===== DATA PROVIDED =====

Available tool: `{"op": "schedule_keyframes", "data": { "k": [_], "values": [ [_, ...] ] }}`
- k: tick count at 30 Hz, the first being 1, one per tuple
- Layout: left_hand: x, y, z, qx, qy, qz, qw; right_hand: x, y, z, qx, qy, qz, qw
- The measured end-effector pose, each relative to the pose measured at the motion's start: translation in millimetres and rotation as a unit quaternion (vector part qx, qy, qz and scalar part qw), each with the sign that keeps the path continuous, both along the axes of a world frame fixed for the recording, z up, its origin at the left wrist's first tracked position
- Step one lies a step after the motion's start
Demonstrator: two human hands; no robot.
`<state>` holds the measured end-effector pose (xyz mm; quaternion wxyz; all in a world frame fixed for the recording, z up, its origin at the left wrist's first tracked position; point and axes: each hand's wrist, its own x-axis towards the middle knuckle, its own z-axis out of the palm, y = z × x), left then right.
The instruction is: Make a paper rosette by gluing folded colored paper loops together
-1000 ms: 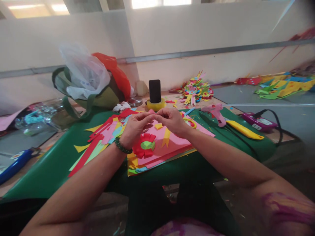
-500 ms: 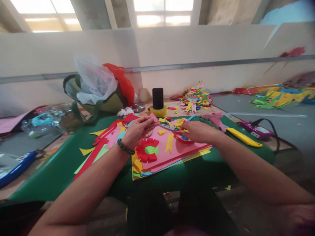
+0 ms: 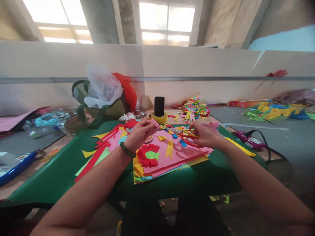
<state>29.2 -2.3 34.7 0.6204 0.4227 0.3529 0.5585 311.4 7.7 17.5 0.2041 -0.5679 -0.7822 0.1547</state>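
Note:
My left hand (image 3: 139,133) is raised above the green table (image 3: 59,167), fingers pinched on a small pink paper piece (image 3: 155,122). A dark bead bracelet (image 3: 126,150) circles that wrist. My right hand (image 3: 205,135) rests on the stack of coloured paper sheets (image 3: 172,159), its fingers closed round the red and yellow handles of scissors (image 3: 188,136). A red paper rosette with a green centre (image 3: 149,154) lies on the pink top sheet between my hands. Small yellow, blue and red scraps lie around it.
A black phone stands in a yellow tape roll (image 3: 159,109) at the back. Left of it is a green bag with plastic bags (image 3: 103,95). A pile of paper flowers (image 3: 194,106), a pink glue gun (image 3: 213,125), a yellow cutter (image 3: 240,147) and a purple device with a cable (image 3: 248,140) lie to the right.
My hands were together on the pink piece; the right hand has left it, gone right and down to the paper stack and closed on the scissors. The view has tilted upward.

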Motion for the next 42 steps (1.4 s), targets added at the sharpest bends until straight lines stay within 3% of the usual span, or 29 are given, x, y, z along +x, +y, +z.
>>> {"op": "schedule_keyframes", "data": {
  "k": [3, 7, 11, 13, 15, 18, 21, 26, 42],
  "values": [
    [-0.6, -0.3, 2.1, 0.001, -0.031, 0.016, 0.999, 18.0, -3.1, -6.2, -0.015, 0.175, 0.013, 0.984],
    [0.0, -1.3, 4.2, -0.001, -0.050, 0.023, 0.998, 17.4, -9.4, -16.1, -0.015, 0.346, 0.028, 0.938],
    [1.1, -1.4, 4.2, 0.002, -0.055, 0.020, 0.998, 4.2, -12.0, -13.0, -0.044, 0.421, 0.133, 0.896],
    [0.8, -0.4, 3.9, 0.003, -0.060, 0.021, 0.998, -5.3, -10.9, -5.1, -0.065, 0.405, 0.197, 0.890],
    [-0.5, 1.4, 3.9, 0.003, -0.066, 0.029, 0.997, -18.3, -9.1, 3.9, -0.066, 0.353, 0.216, 0.908],
    [-3.8, 4.8, 5.1, -0.004, -0.074, 0.055, 0.996, -41.8, -7.6, 11.6, -0.018, 0.205, 0.169, 0.964],
    [-6.2, 7.1, 6.6, -0.008, -0.083, 0.072, 0.994, -57.5, -9.2, 8.8, 0.040, 0.077, 0.122, 0.989],
    [-4.6, 6.9, 6.9, -0.004, -0.078, 0.074, 0.994, -54.4, -13.2, -0.1, 0.062, 0.006, 0.089, 0.994],
    [0.1, 4.7, 4.0, 0.002, -0.042, 0.068, 0.997, -53.7, -14.4, -9.3, 0.126, -0.032, 0.119, 0.984]
  ]
}}
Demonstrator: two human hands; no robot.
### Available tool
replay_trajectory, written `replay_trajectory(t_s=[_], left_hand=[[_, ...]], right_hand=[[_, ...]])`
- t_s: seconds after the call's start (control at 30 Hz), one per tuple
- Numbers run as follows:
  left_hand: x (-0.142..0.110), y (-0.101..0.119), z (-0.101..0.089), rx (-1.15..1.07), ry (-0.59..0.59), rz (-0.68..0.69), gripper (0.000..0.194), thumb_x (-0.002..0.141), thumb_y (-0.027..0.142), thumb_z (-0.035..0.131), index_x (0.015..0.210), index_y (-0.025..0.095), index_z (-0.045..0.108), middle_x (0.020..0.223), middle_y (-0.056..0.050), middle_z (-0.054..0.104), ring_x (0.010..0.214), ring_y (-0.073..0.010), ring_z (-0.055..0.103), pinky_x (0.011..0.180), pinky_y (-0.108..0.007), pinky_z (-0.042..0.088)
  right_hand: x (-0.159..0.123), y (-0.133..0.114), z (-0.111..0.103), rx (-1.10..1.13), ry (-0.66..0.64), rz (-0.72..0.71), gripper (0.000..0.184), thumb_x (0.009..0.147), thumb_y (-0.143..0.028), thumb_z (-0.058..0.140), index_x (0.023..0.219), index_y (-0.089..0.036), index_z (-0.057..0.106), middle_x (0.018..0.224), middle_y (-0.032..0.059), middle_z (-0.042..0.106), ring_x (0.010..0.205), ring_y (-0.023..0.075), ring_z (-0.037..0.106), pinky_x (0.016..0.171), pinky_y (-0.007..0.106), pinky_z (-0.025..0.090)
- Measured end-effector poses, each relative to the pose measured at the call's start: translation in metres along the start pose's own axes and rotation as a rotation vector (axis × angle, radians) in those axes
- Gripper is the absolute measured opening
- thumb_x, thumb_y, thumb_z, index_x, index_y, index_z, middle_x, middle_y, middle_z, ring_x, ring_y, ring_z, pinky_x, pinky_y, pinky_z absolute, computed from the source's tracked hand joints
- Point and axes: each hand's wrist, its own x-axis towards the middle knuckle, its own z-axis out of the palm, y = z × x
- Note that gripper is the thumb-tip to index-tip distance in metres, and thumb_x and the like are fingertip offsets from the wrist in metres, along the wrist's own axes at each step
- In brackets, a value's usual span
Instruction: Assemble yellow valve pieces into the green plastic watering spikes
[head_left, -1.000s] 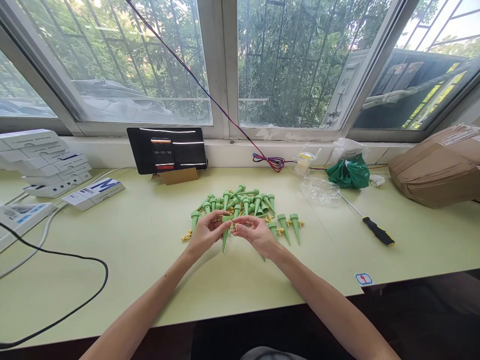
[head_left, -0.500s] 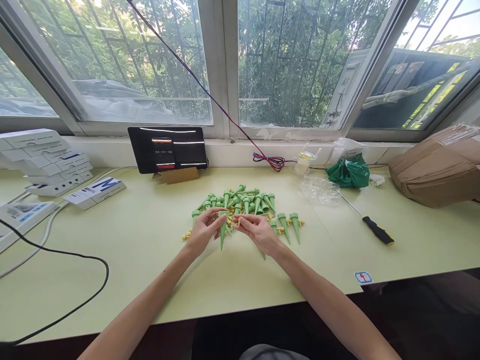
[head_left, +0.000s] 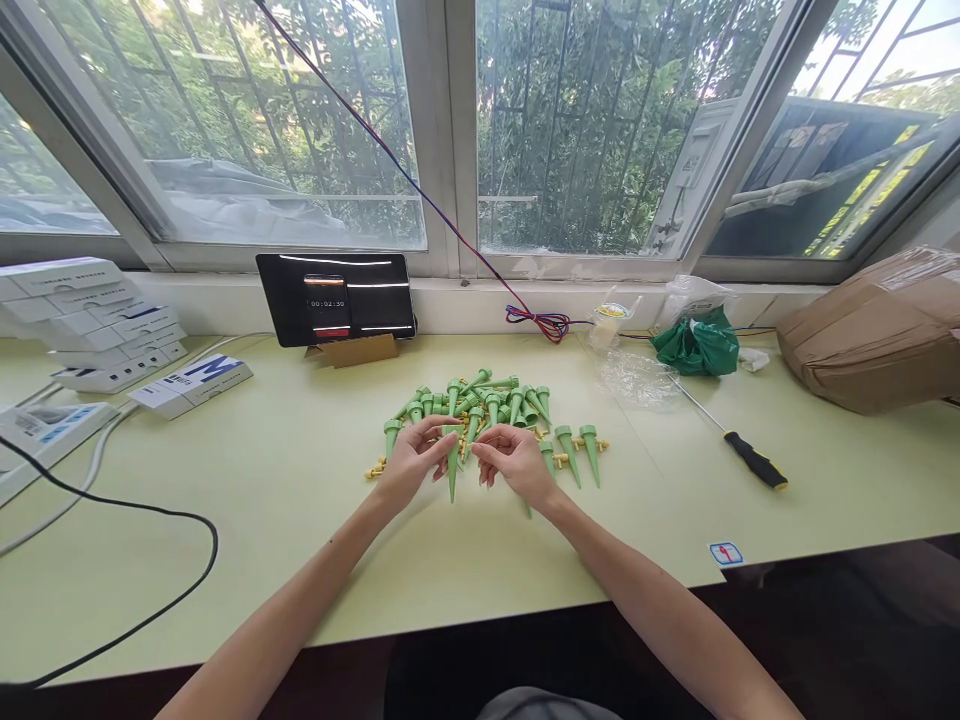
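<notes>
My left hand pinches a green plant watering spike near its wide cap, with the tip pointing down. Close to the cap's right side, my right hand is closed in a pinch on a small yellow valve, now mostly hidden by the fingers. Whether the valve touches the cap I cannot tell. Just beyond both hands lies a heap of green spikes mixed with small yellow valves. To the right of my right hand, spikes with yellow valves at their caps lie in a row.
A screwdriver lies at the right, near a green plastic bag and a brown package. A tablet showing a timer stands at the back. White boxes and a black cable are on the left.
The spike in my left hand has shifted slightly right. My right fingers have come nearer its cap, and the yellow valve they held in plain sight is now mostly covered.
</notes>
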Motion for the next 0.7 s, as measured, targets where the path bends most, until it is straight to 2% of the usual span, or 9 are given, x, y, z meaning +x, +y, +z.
replay_trajectory(t_s=[0.27, 0.7], left_hand=[[0.0009, -0.0044, -0.0006, -0.029, -0.060, 0.001, 0.035, 0.084, 0.038, 0.071, 0.113, 0.019, 0.066, 0.064, 0.004, 0.051, 0.047, -0.0078, 0.046, 0.045, -0.022, 0.040], [0.0007, -0.0054, -0.0024, -0.030, -0.142, 0.012, 0.041, 0.089, 0.037, 0.065, 0.125, 0.019, 0.062, 0.069, 0.002, 0.055, 0.053, -0.0094, 0.049, 0.051, -0.024, 0.043]], right_hand=[[0.0005, 0.0005, 0.0014, -0.006, 0.003, -0.059, 0.029, 0.078, -0.046, 0.073, 0.085, -0.018, 0.069, 0.058, -0.0008, 0.062, 0.052, 0.0155, 0.062, 0.053, 0.031, 0.056], [0.0026, 0.0061, -0.0022, -0.036, 0.056, -0.100, 0.028, 0.080, -0.044, 0.072, 0.088, -0.018, 0.066, 0.061, -0.0008, 0.063, 0.053, 0.0150, 0.063, 0.051, 0.028, 0.056]])
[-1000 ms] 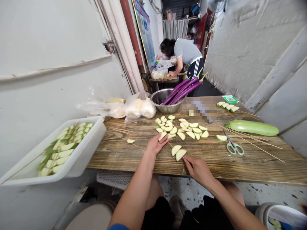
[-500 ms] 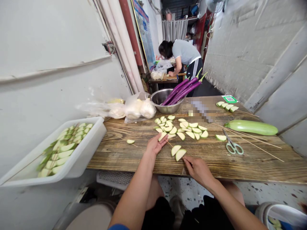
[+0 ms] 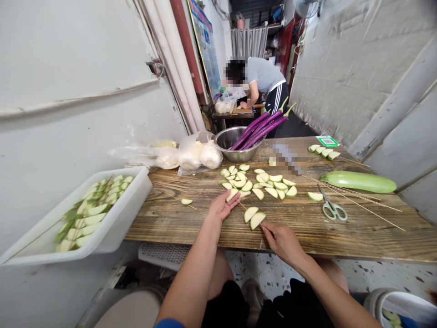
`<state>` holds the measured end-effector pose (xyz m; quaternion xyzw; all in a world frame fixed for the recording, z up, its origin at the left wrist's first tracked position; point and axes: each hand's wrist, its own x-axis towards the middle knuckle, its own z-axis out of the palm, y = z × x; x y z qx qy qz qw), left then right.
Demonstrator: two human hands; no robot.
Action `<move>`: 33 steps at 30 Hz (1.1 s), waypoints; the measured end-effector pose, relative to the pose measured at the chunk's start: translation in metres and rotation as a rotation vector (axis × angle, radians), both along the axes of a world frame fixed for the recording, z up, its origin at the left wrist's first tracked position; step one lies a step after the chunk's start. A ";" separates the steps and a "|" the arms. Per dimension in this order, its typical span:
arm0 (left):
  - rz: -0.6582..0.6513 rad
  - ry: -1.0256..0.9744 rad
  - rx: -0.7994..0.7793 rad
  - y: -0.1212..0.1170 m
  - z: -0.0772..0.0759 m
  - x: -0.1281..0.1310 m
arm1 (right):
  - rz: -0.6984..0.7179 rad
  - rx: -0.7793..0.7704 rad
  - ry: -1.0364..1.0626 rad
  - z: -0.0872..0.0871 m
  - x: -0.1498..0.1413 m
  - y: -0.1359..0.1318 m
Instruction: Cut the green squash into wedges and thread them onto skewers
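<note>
Pinched in my right hand [image 3: 280, 239] is the end of a thin wooden skewer [image 3: 241, 203]. Two half-round zucchini slices [image 3: 257, 220] are threaded on it, side by side. My left hand [image 3: 221, 207], palm turned up, holds another zucchini slice [image 3: 232, 194] between thumb and fingers near the skewer's far tip. Whether the tip touches that slice I cannot tell. Just beyond my hands lies a loose pile of cut zucchini slices [image 3: 271, 193] with pale flesh and green rims.
On the left stands a white tub [image 3: 118, 228] of skewered slices. A steel bowl [image 3: 235, 156] with purple eggplants [image 3: 261, 130] and bagged white food [image 3: 201, 155] sit behind. Rightward lie scissors [image 3: 334, 210], a whole zucchini [image 3: 358, 181] and bare skewers [image 3: 372, 207]. A person [image 3: 264, 75] bends over a farther table.
</note>
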<state>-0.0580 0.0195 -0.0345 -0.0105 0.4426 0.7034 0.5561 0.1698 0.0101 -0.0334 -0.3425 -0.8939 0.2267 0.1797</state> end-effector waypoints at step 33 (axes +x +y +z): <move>0.007 0.041 -0.085 0.006 0.001 0.003 | -0.009 0.013 -0.046 0.002 -0.004 0.002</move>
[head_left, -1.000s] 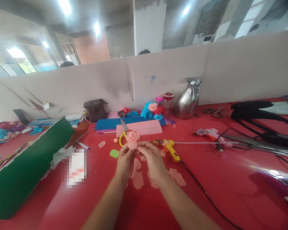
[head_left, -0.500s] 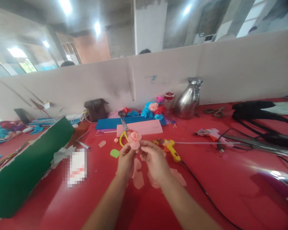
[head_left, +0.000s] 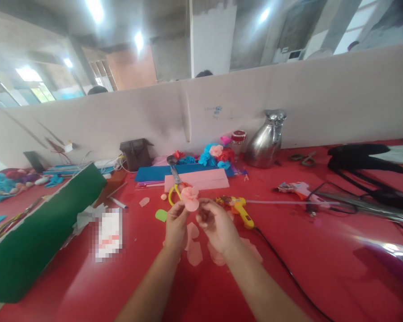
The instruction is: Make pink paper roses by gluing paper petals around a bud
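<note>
A pink paper flower (head_left: 190,198) is pinched at its lower left by my left hand (head_left: 177,223), fingers closed. My right hand (head_left: 218,226) is at the flower's right side, fingers curled, with the fingertips at the edge of an outer petal. Loose pink paper petals (head_left: 195,253) lie on the red table below and between my hands. Behind the flower are scissors (head_left: 175,179) with yellow handles, partly hidden by it. A yellow glue gun (head_left: 243,212) with a long clear glue stick lies just right of my right hand. The flower's underside is hidden.
A green board (head_left: 53,228) stands at the left. Blue paper (head_left: 147,173), pink paper (head_left: 215,178) and finished paper flowers (head_left: 210,155) lie at the back beside a jar (head_left: 238,142) and a metal jug (head_left: 265,141). A pink glue gun (head_left: 297,188) and the yellow gun's black cord (head_left: 285,264) are rightward.
The flower has tipped, so its broad outer petal shows more. My right hand's fingertips have shifted slightly right, widening the gap between my hands. The whole view has shifted a little.
</note>
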A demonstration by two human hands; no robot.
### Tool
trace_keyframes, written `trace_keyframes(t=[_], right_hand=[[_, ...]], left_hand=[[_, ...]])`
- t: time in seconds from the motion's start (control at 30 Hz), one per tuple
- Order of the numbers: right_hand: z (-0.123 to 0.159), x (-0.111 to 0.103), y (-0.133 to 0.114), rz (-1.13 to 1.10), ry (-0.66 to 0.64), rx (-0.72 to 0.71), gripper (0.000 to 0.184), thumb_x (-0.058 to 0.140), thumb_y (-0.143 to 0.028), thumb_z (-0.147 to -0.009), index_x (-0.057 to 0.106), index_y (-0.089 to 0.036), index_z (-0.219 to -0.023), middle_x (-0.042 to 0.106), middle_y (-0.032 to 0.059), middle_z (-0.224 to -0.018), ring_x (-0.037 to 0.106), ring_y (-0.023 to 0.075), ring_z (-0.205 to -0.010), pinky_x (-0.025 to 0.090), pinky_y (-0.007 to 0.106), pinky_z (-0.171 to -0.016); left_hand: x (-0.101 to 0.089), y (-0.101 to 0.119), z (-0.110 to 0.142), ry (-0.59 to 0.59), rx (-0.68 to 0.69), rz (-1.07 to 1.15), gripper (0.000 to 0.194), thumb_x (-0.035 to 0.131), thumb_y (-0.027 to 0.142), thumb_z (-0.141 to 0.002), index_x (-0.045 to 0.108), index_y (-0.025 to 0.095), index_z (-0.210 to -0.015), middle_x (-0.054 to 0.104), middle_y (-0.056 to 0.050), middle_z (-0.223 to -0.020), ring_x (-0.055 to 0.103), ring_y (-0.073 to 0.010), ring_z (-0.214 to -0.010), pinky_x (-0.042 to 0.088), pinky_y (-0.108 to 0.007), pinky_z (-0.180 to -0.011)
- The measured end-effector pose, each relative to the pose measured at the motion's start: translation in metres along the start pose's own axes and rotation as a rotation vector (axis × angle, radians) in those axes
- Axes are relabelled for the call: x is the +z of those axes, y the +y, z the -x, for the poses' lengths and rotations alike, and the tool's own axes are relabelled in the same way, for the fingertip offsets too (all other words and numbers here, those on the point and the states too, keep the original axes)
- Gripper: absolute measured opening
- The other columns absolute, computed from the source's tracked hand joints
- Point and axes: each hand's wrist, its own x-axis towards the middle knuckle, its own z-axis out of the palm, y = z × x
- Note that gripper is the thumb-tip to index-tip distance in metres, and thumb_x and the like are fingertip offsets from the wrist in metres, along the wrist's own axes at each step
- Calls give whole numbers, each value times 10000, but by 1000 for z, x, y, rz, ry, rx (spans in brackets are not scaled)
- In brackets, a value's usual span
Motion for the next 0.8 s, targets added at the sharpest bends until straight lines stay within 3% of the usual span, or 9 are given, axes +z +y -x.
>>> trace_keyframes(t=[0.17,0.33,0.8], right_hand=[[5,3,-1,157,-24,-77,165,599,-344,-728,635,-185,-749,605,-5,-638,490,92,-487,241,215,-416],[11,7,-1,419,-46,-173,142,646,-323,-716,623,-187,-750,539,-38,-537,438,85,-498,275,215,-472],[7,4,-5,262,-84,-136,129,607,-286,-715,562,-183,-652,508,-39,-536,427,82,-482,261,221,-461]], left_hand=[[1,7,2,36,45,-114,107,706,252,-670,692,167,-734,680,-20,-784,591,-141,-791,428,-255,-784],[0,10,2,21,50,-131,113,700,258,-675,705,172,-748,676,-13,-741,577,-130,-716,432,-246,-724],[-3,4,1,23,38,-164,76,700,230,-647,698,161,-680,650,7,-672,515,-115,-633,412,-242,-653]])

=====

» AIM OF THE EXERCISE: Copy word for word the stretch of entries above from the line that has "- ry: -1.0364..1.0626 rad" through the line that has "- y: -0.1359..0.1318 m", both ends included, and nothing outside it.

» SOLUTION FOR THIS EXERCISE:
  - ry: -1.0364..1.0626 rad
  - z: -0.0872..0.0871 m
  - x: -0.1498..0.1413 m
  - y: -0.1359..0.1318 m

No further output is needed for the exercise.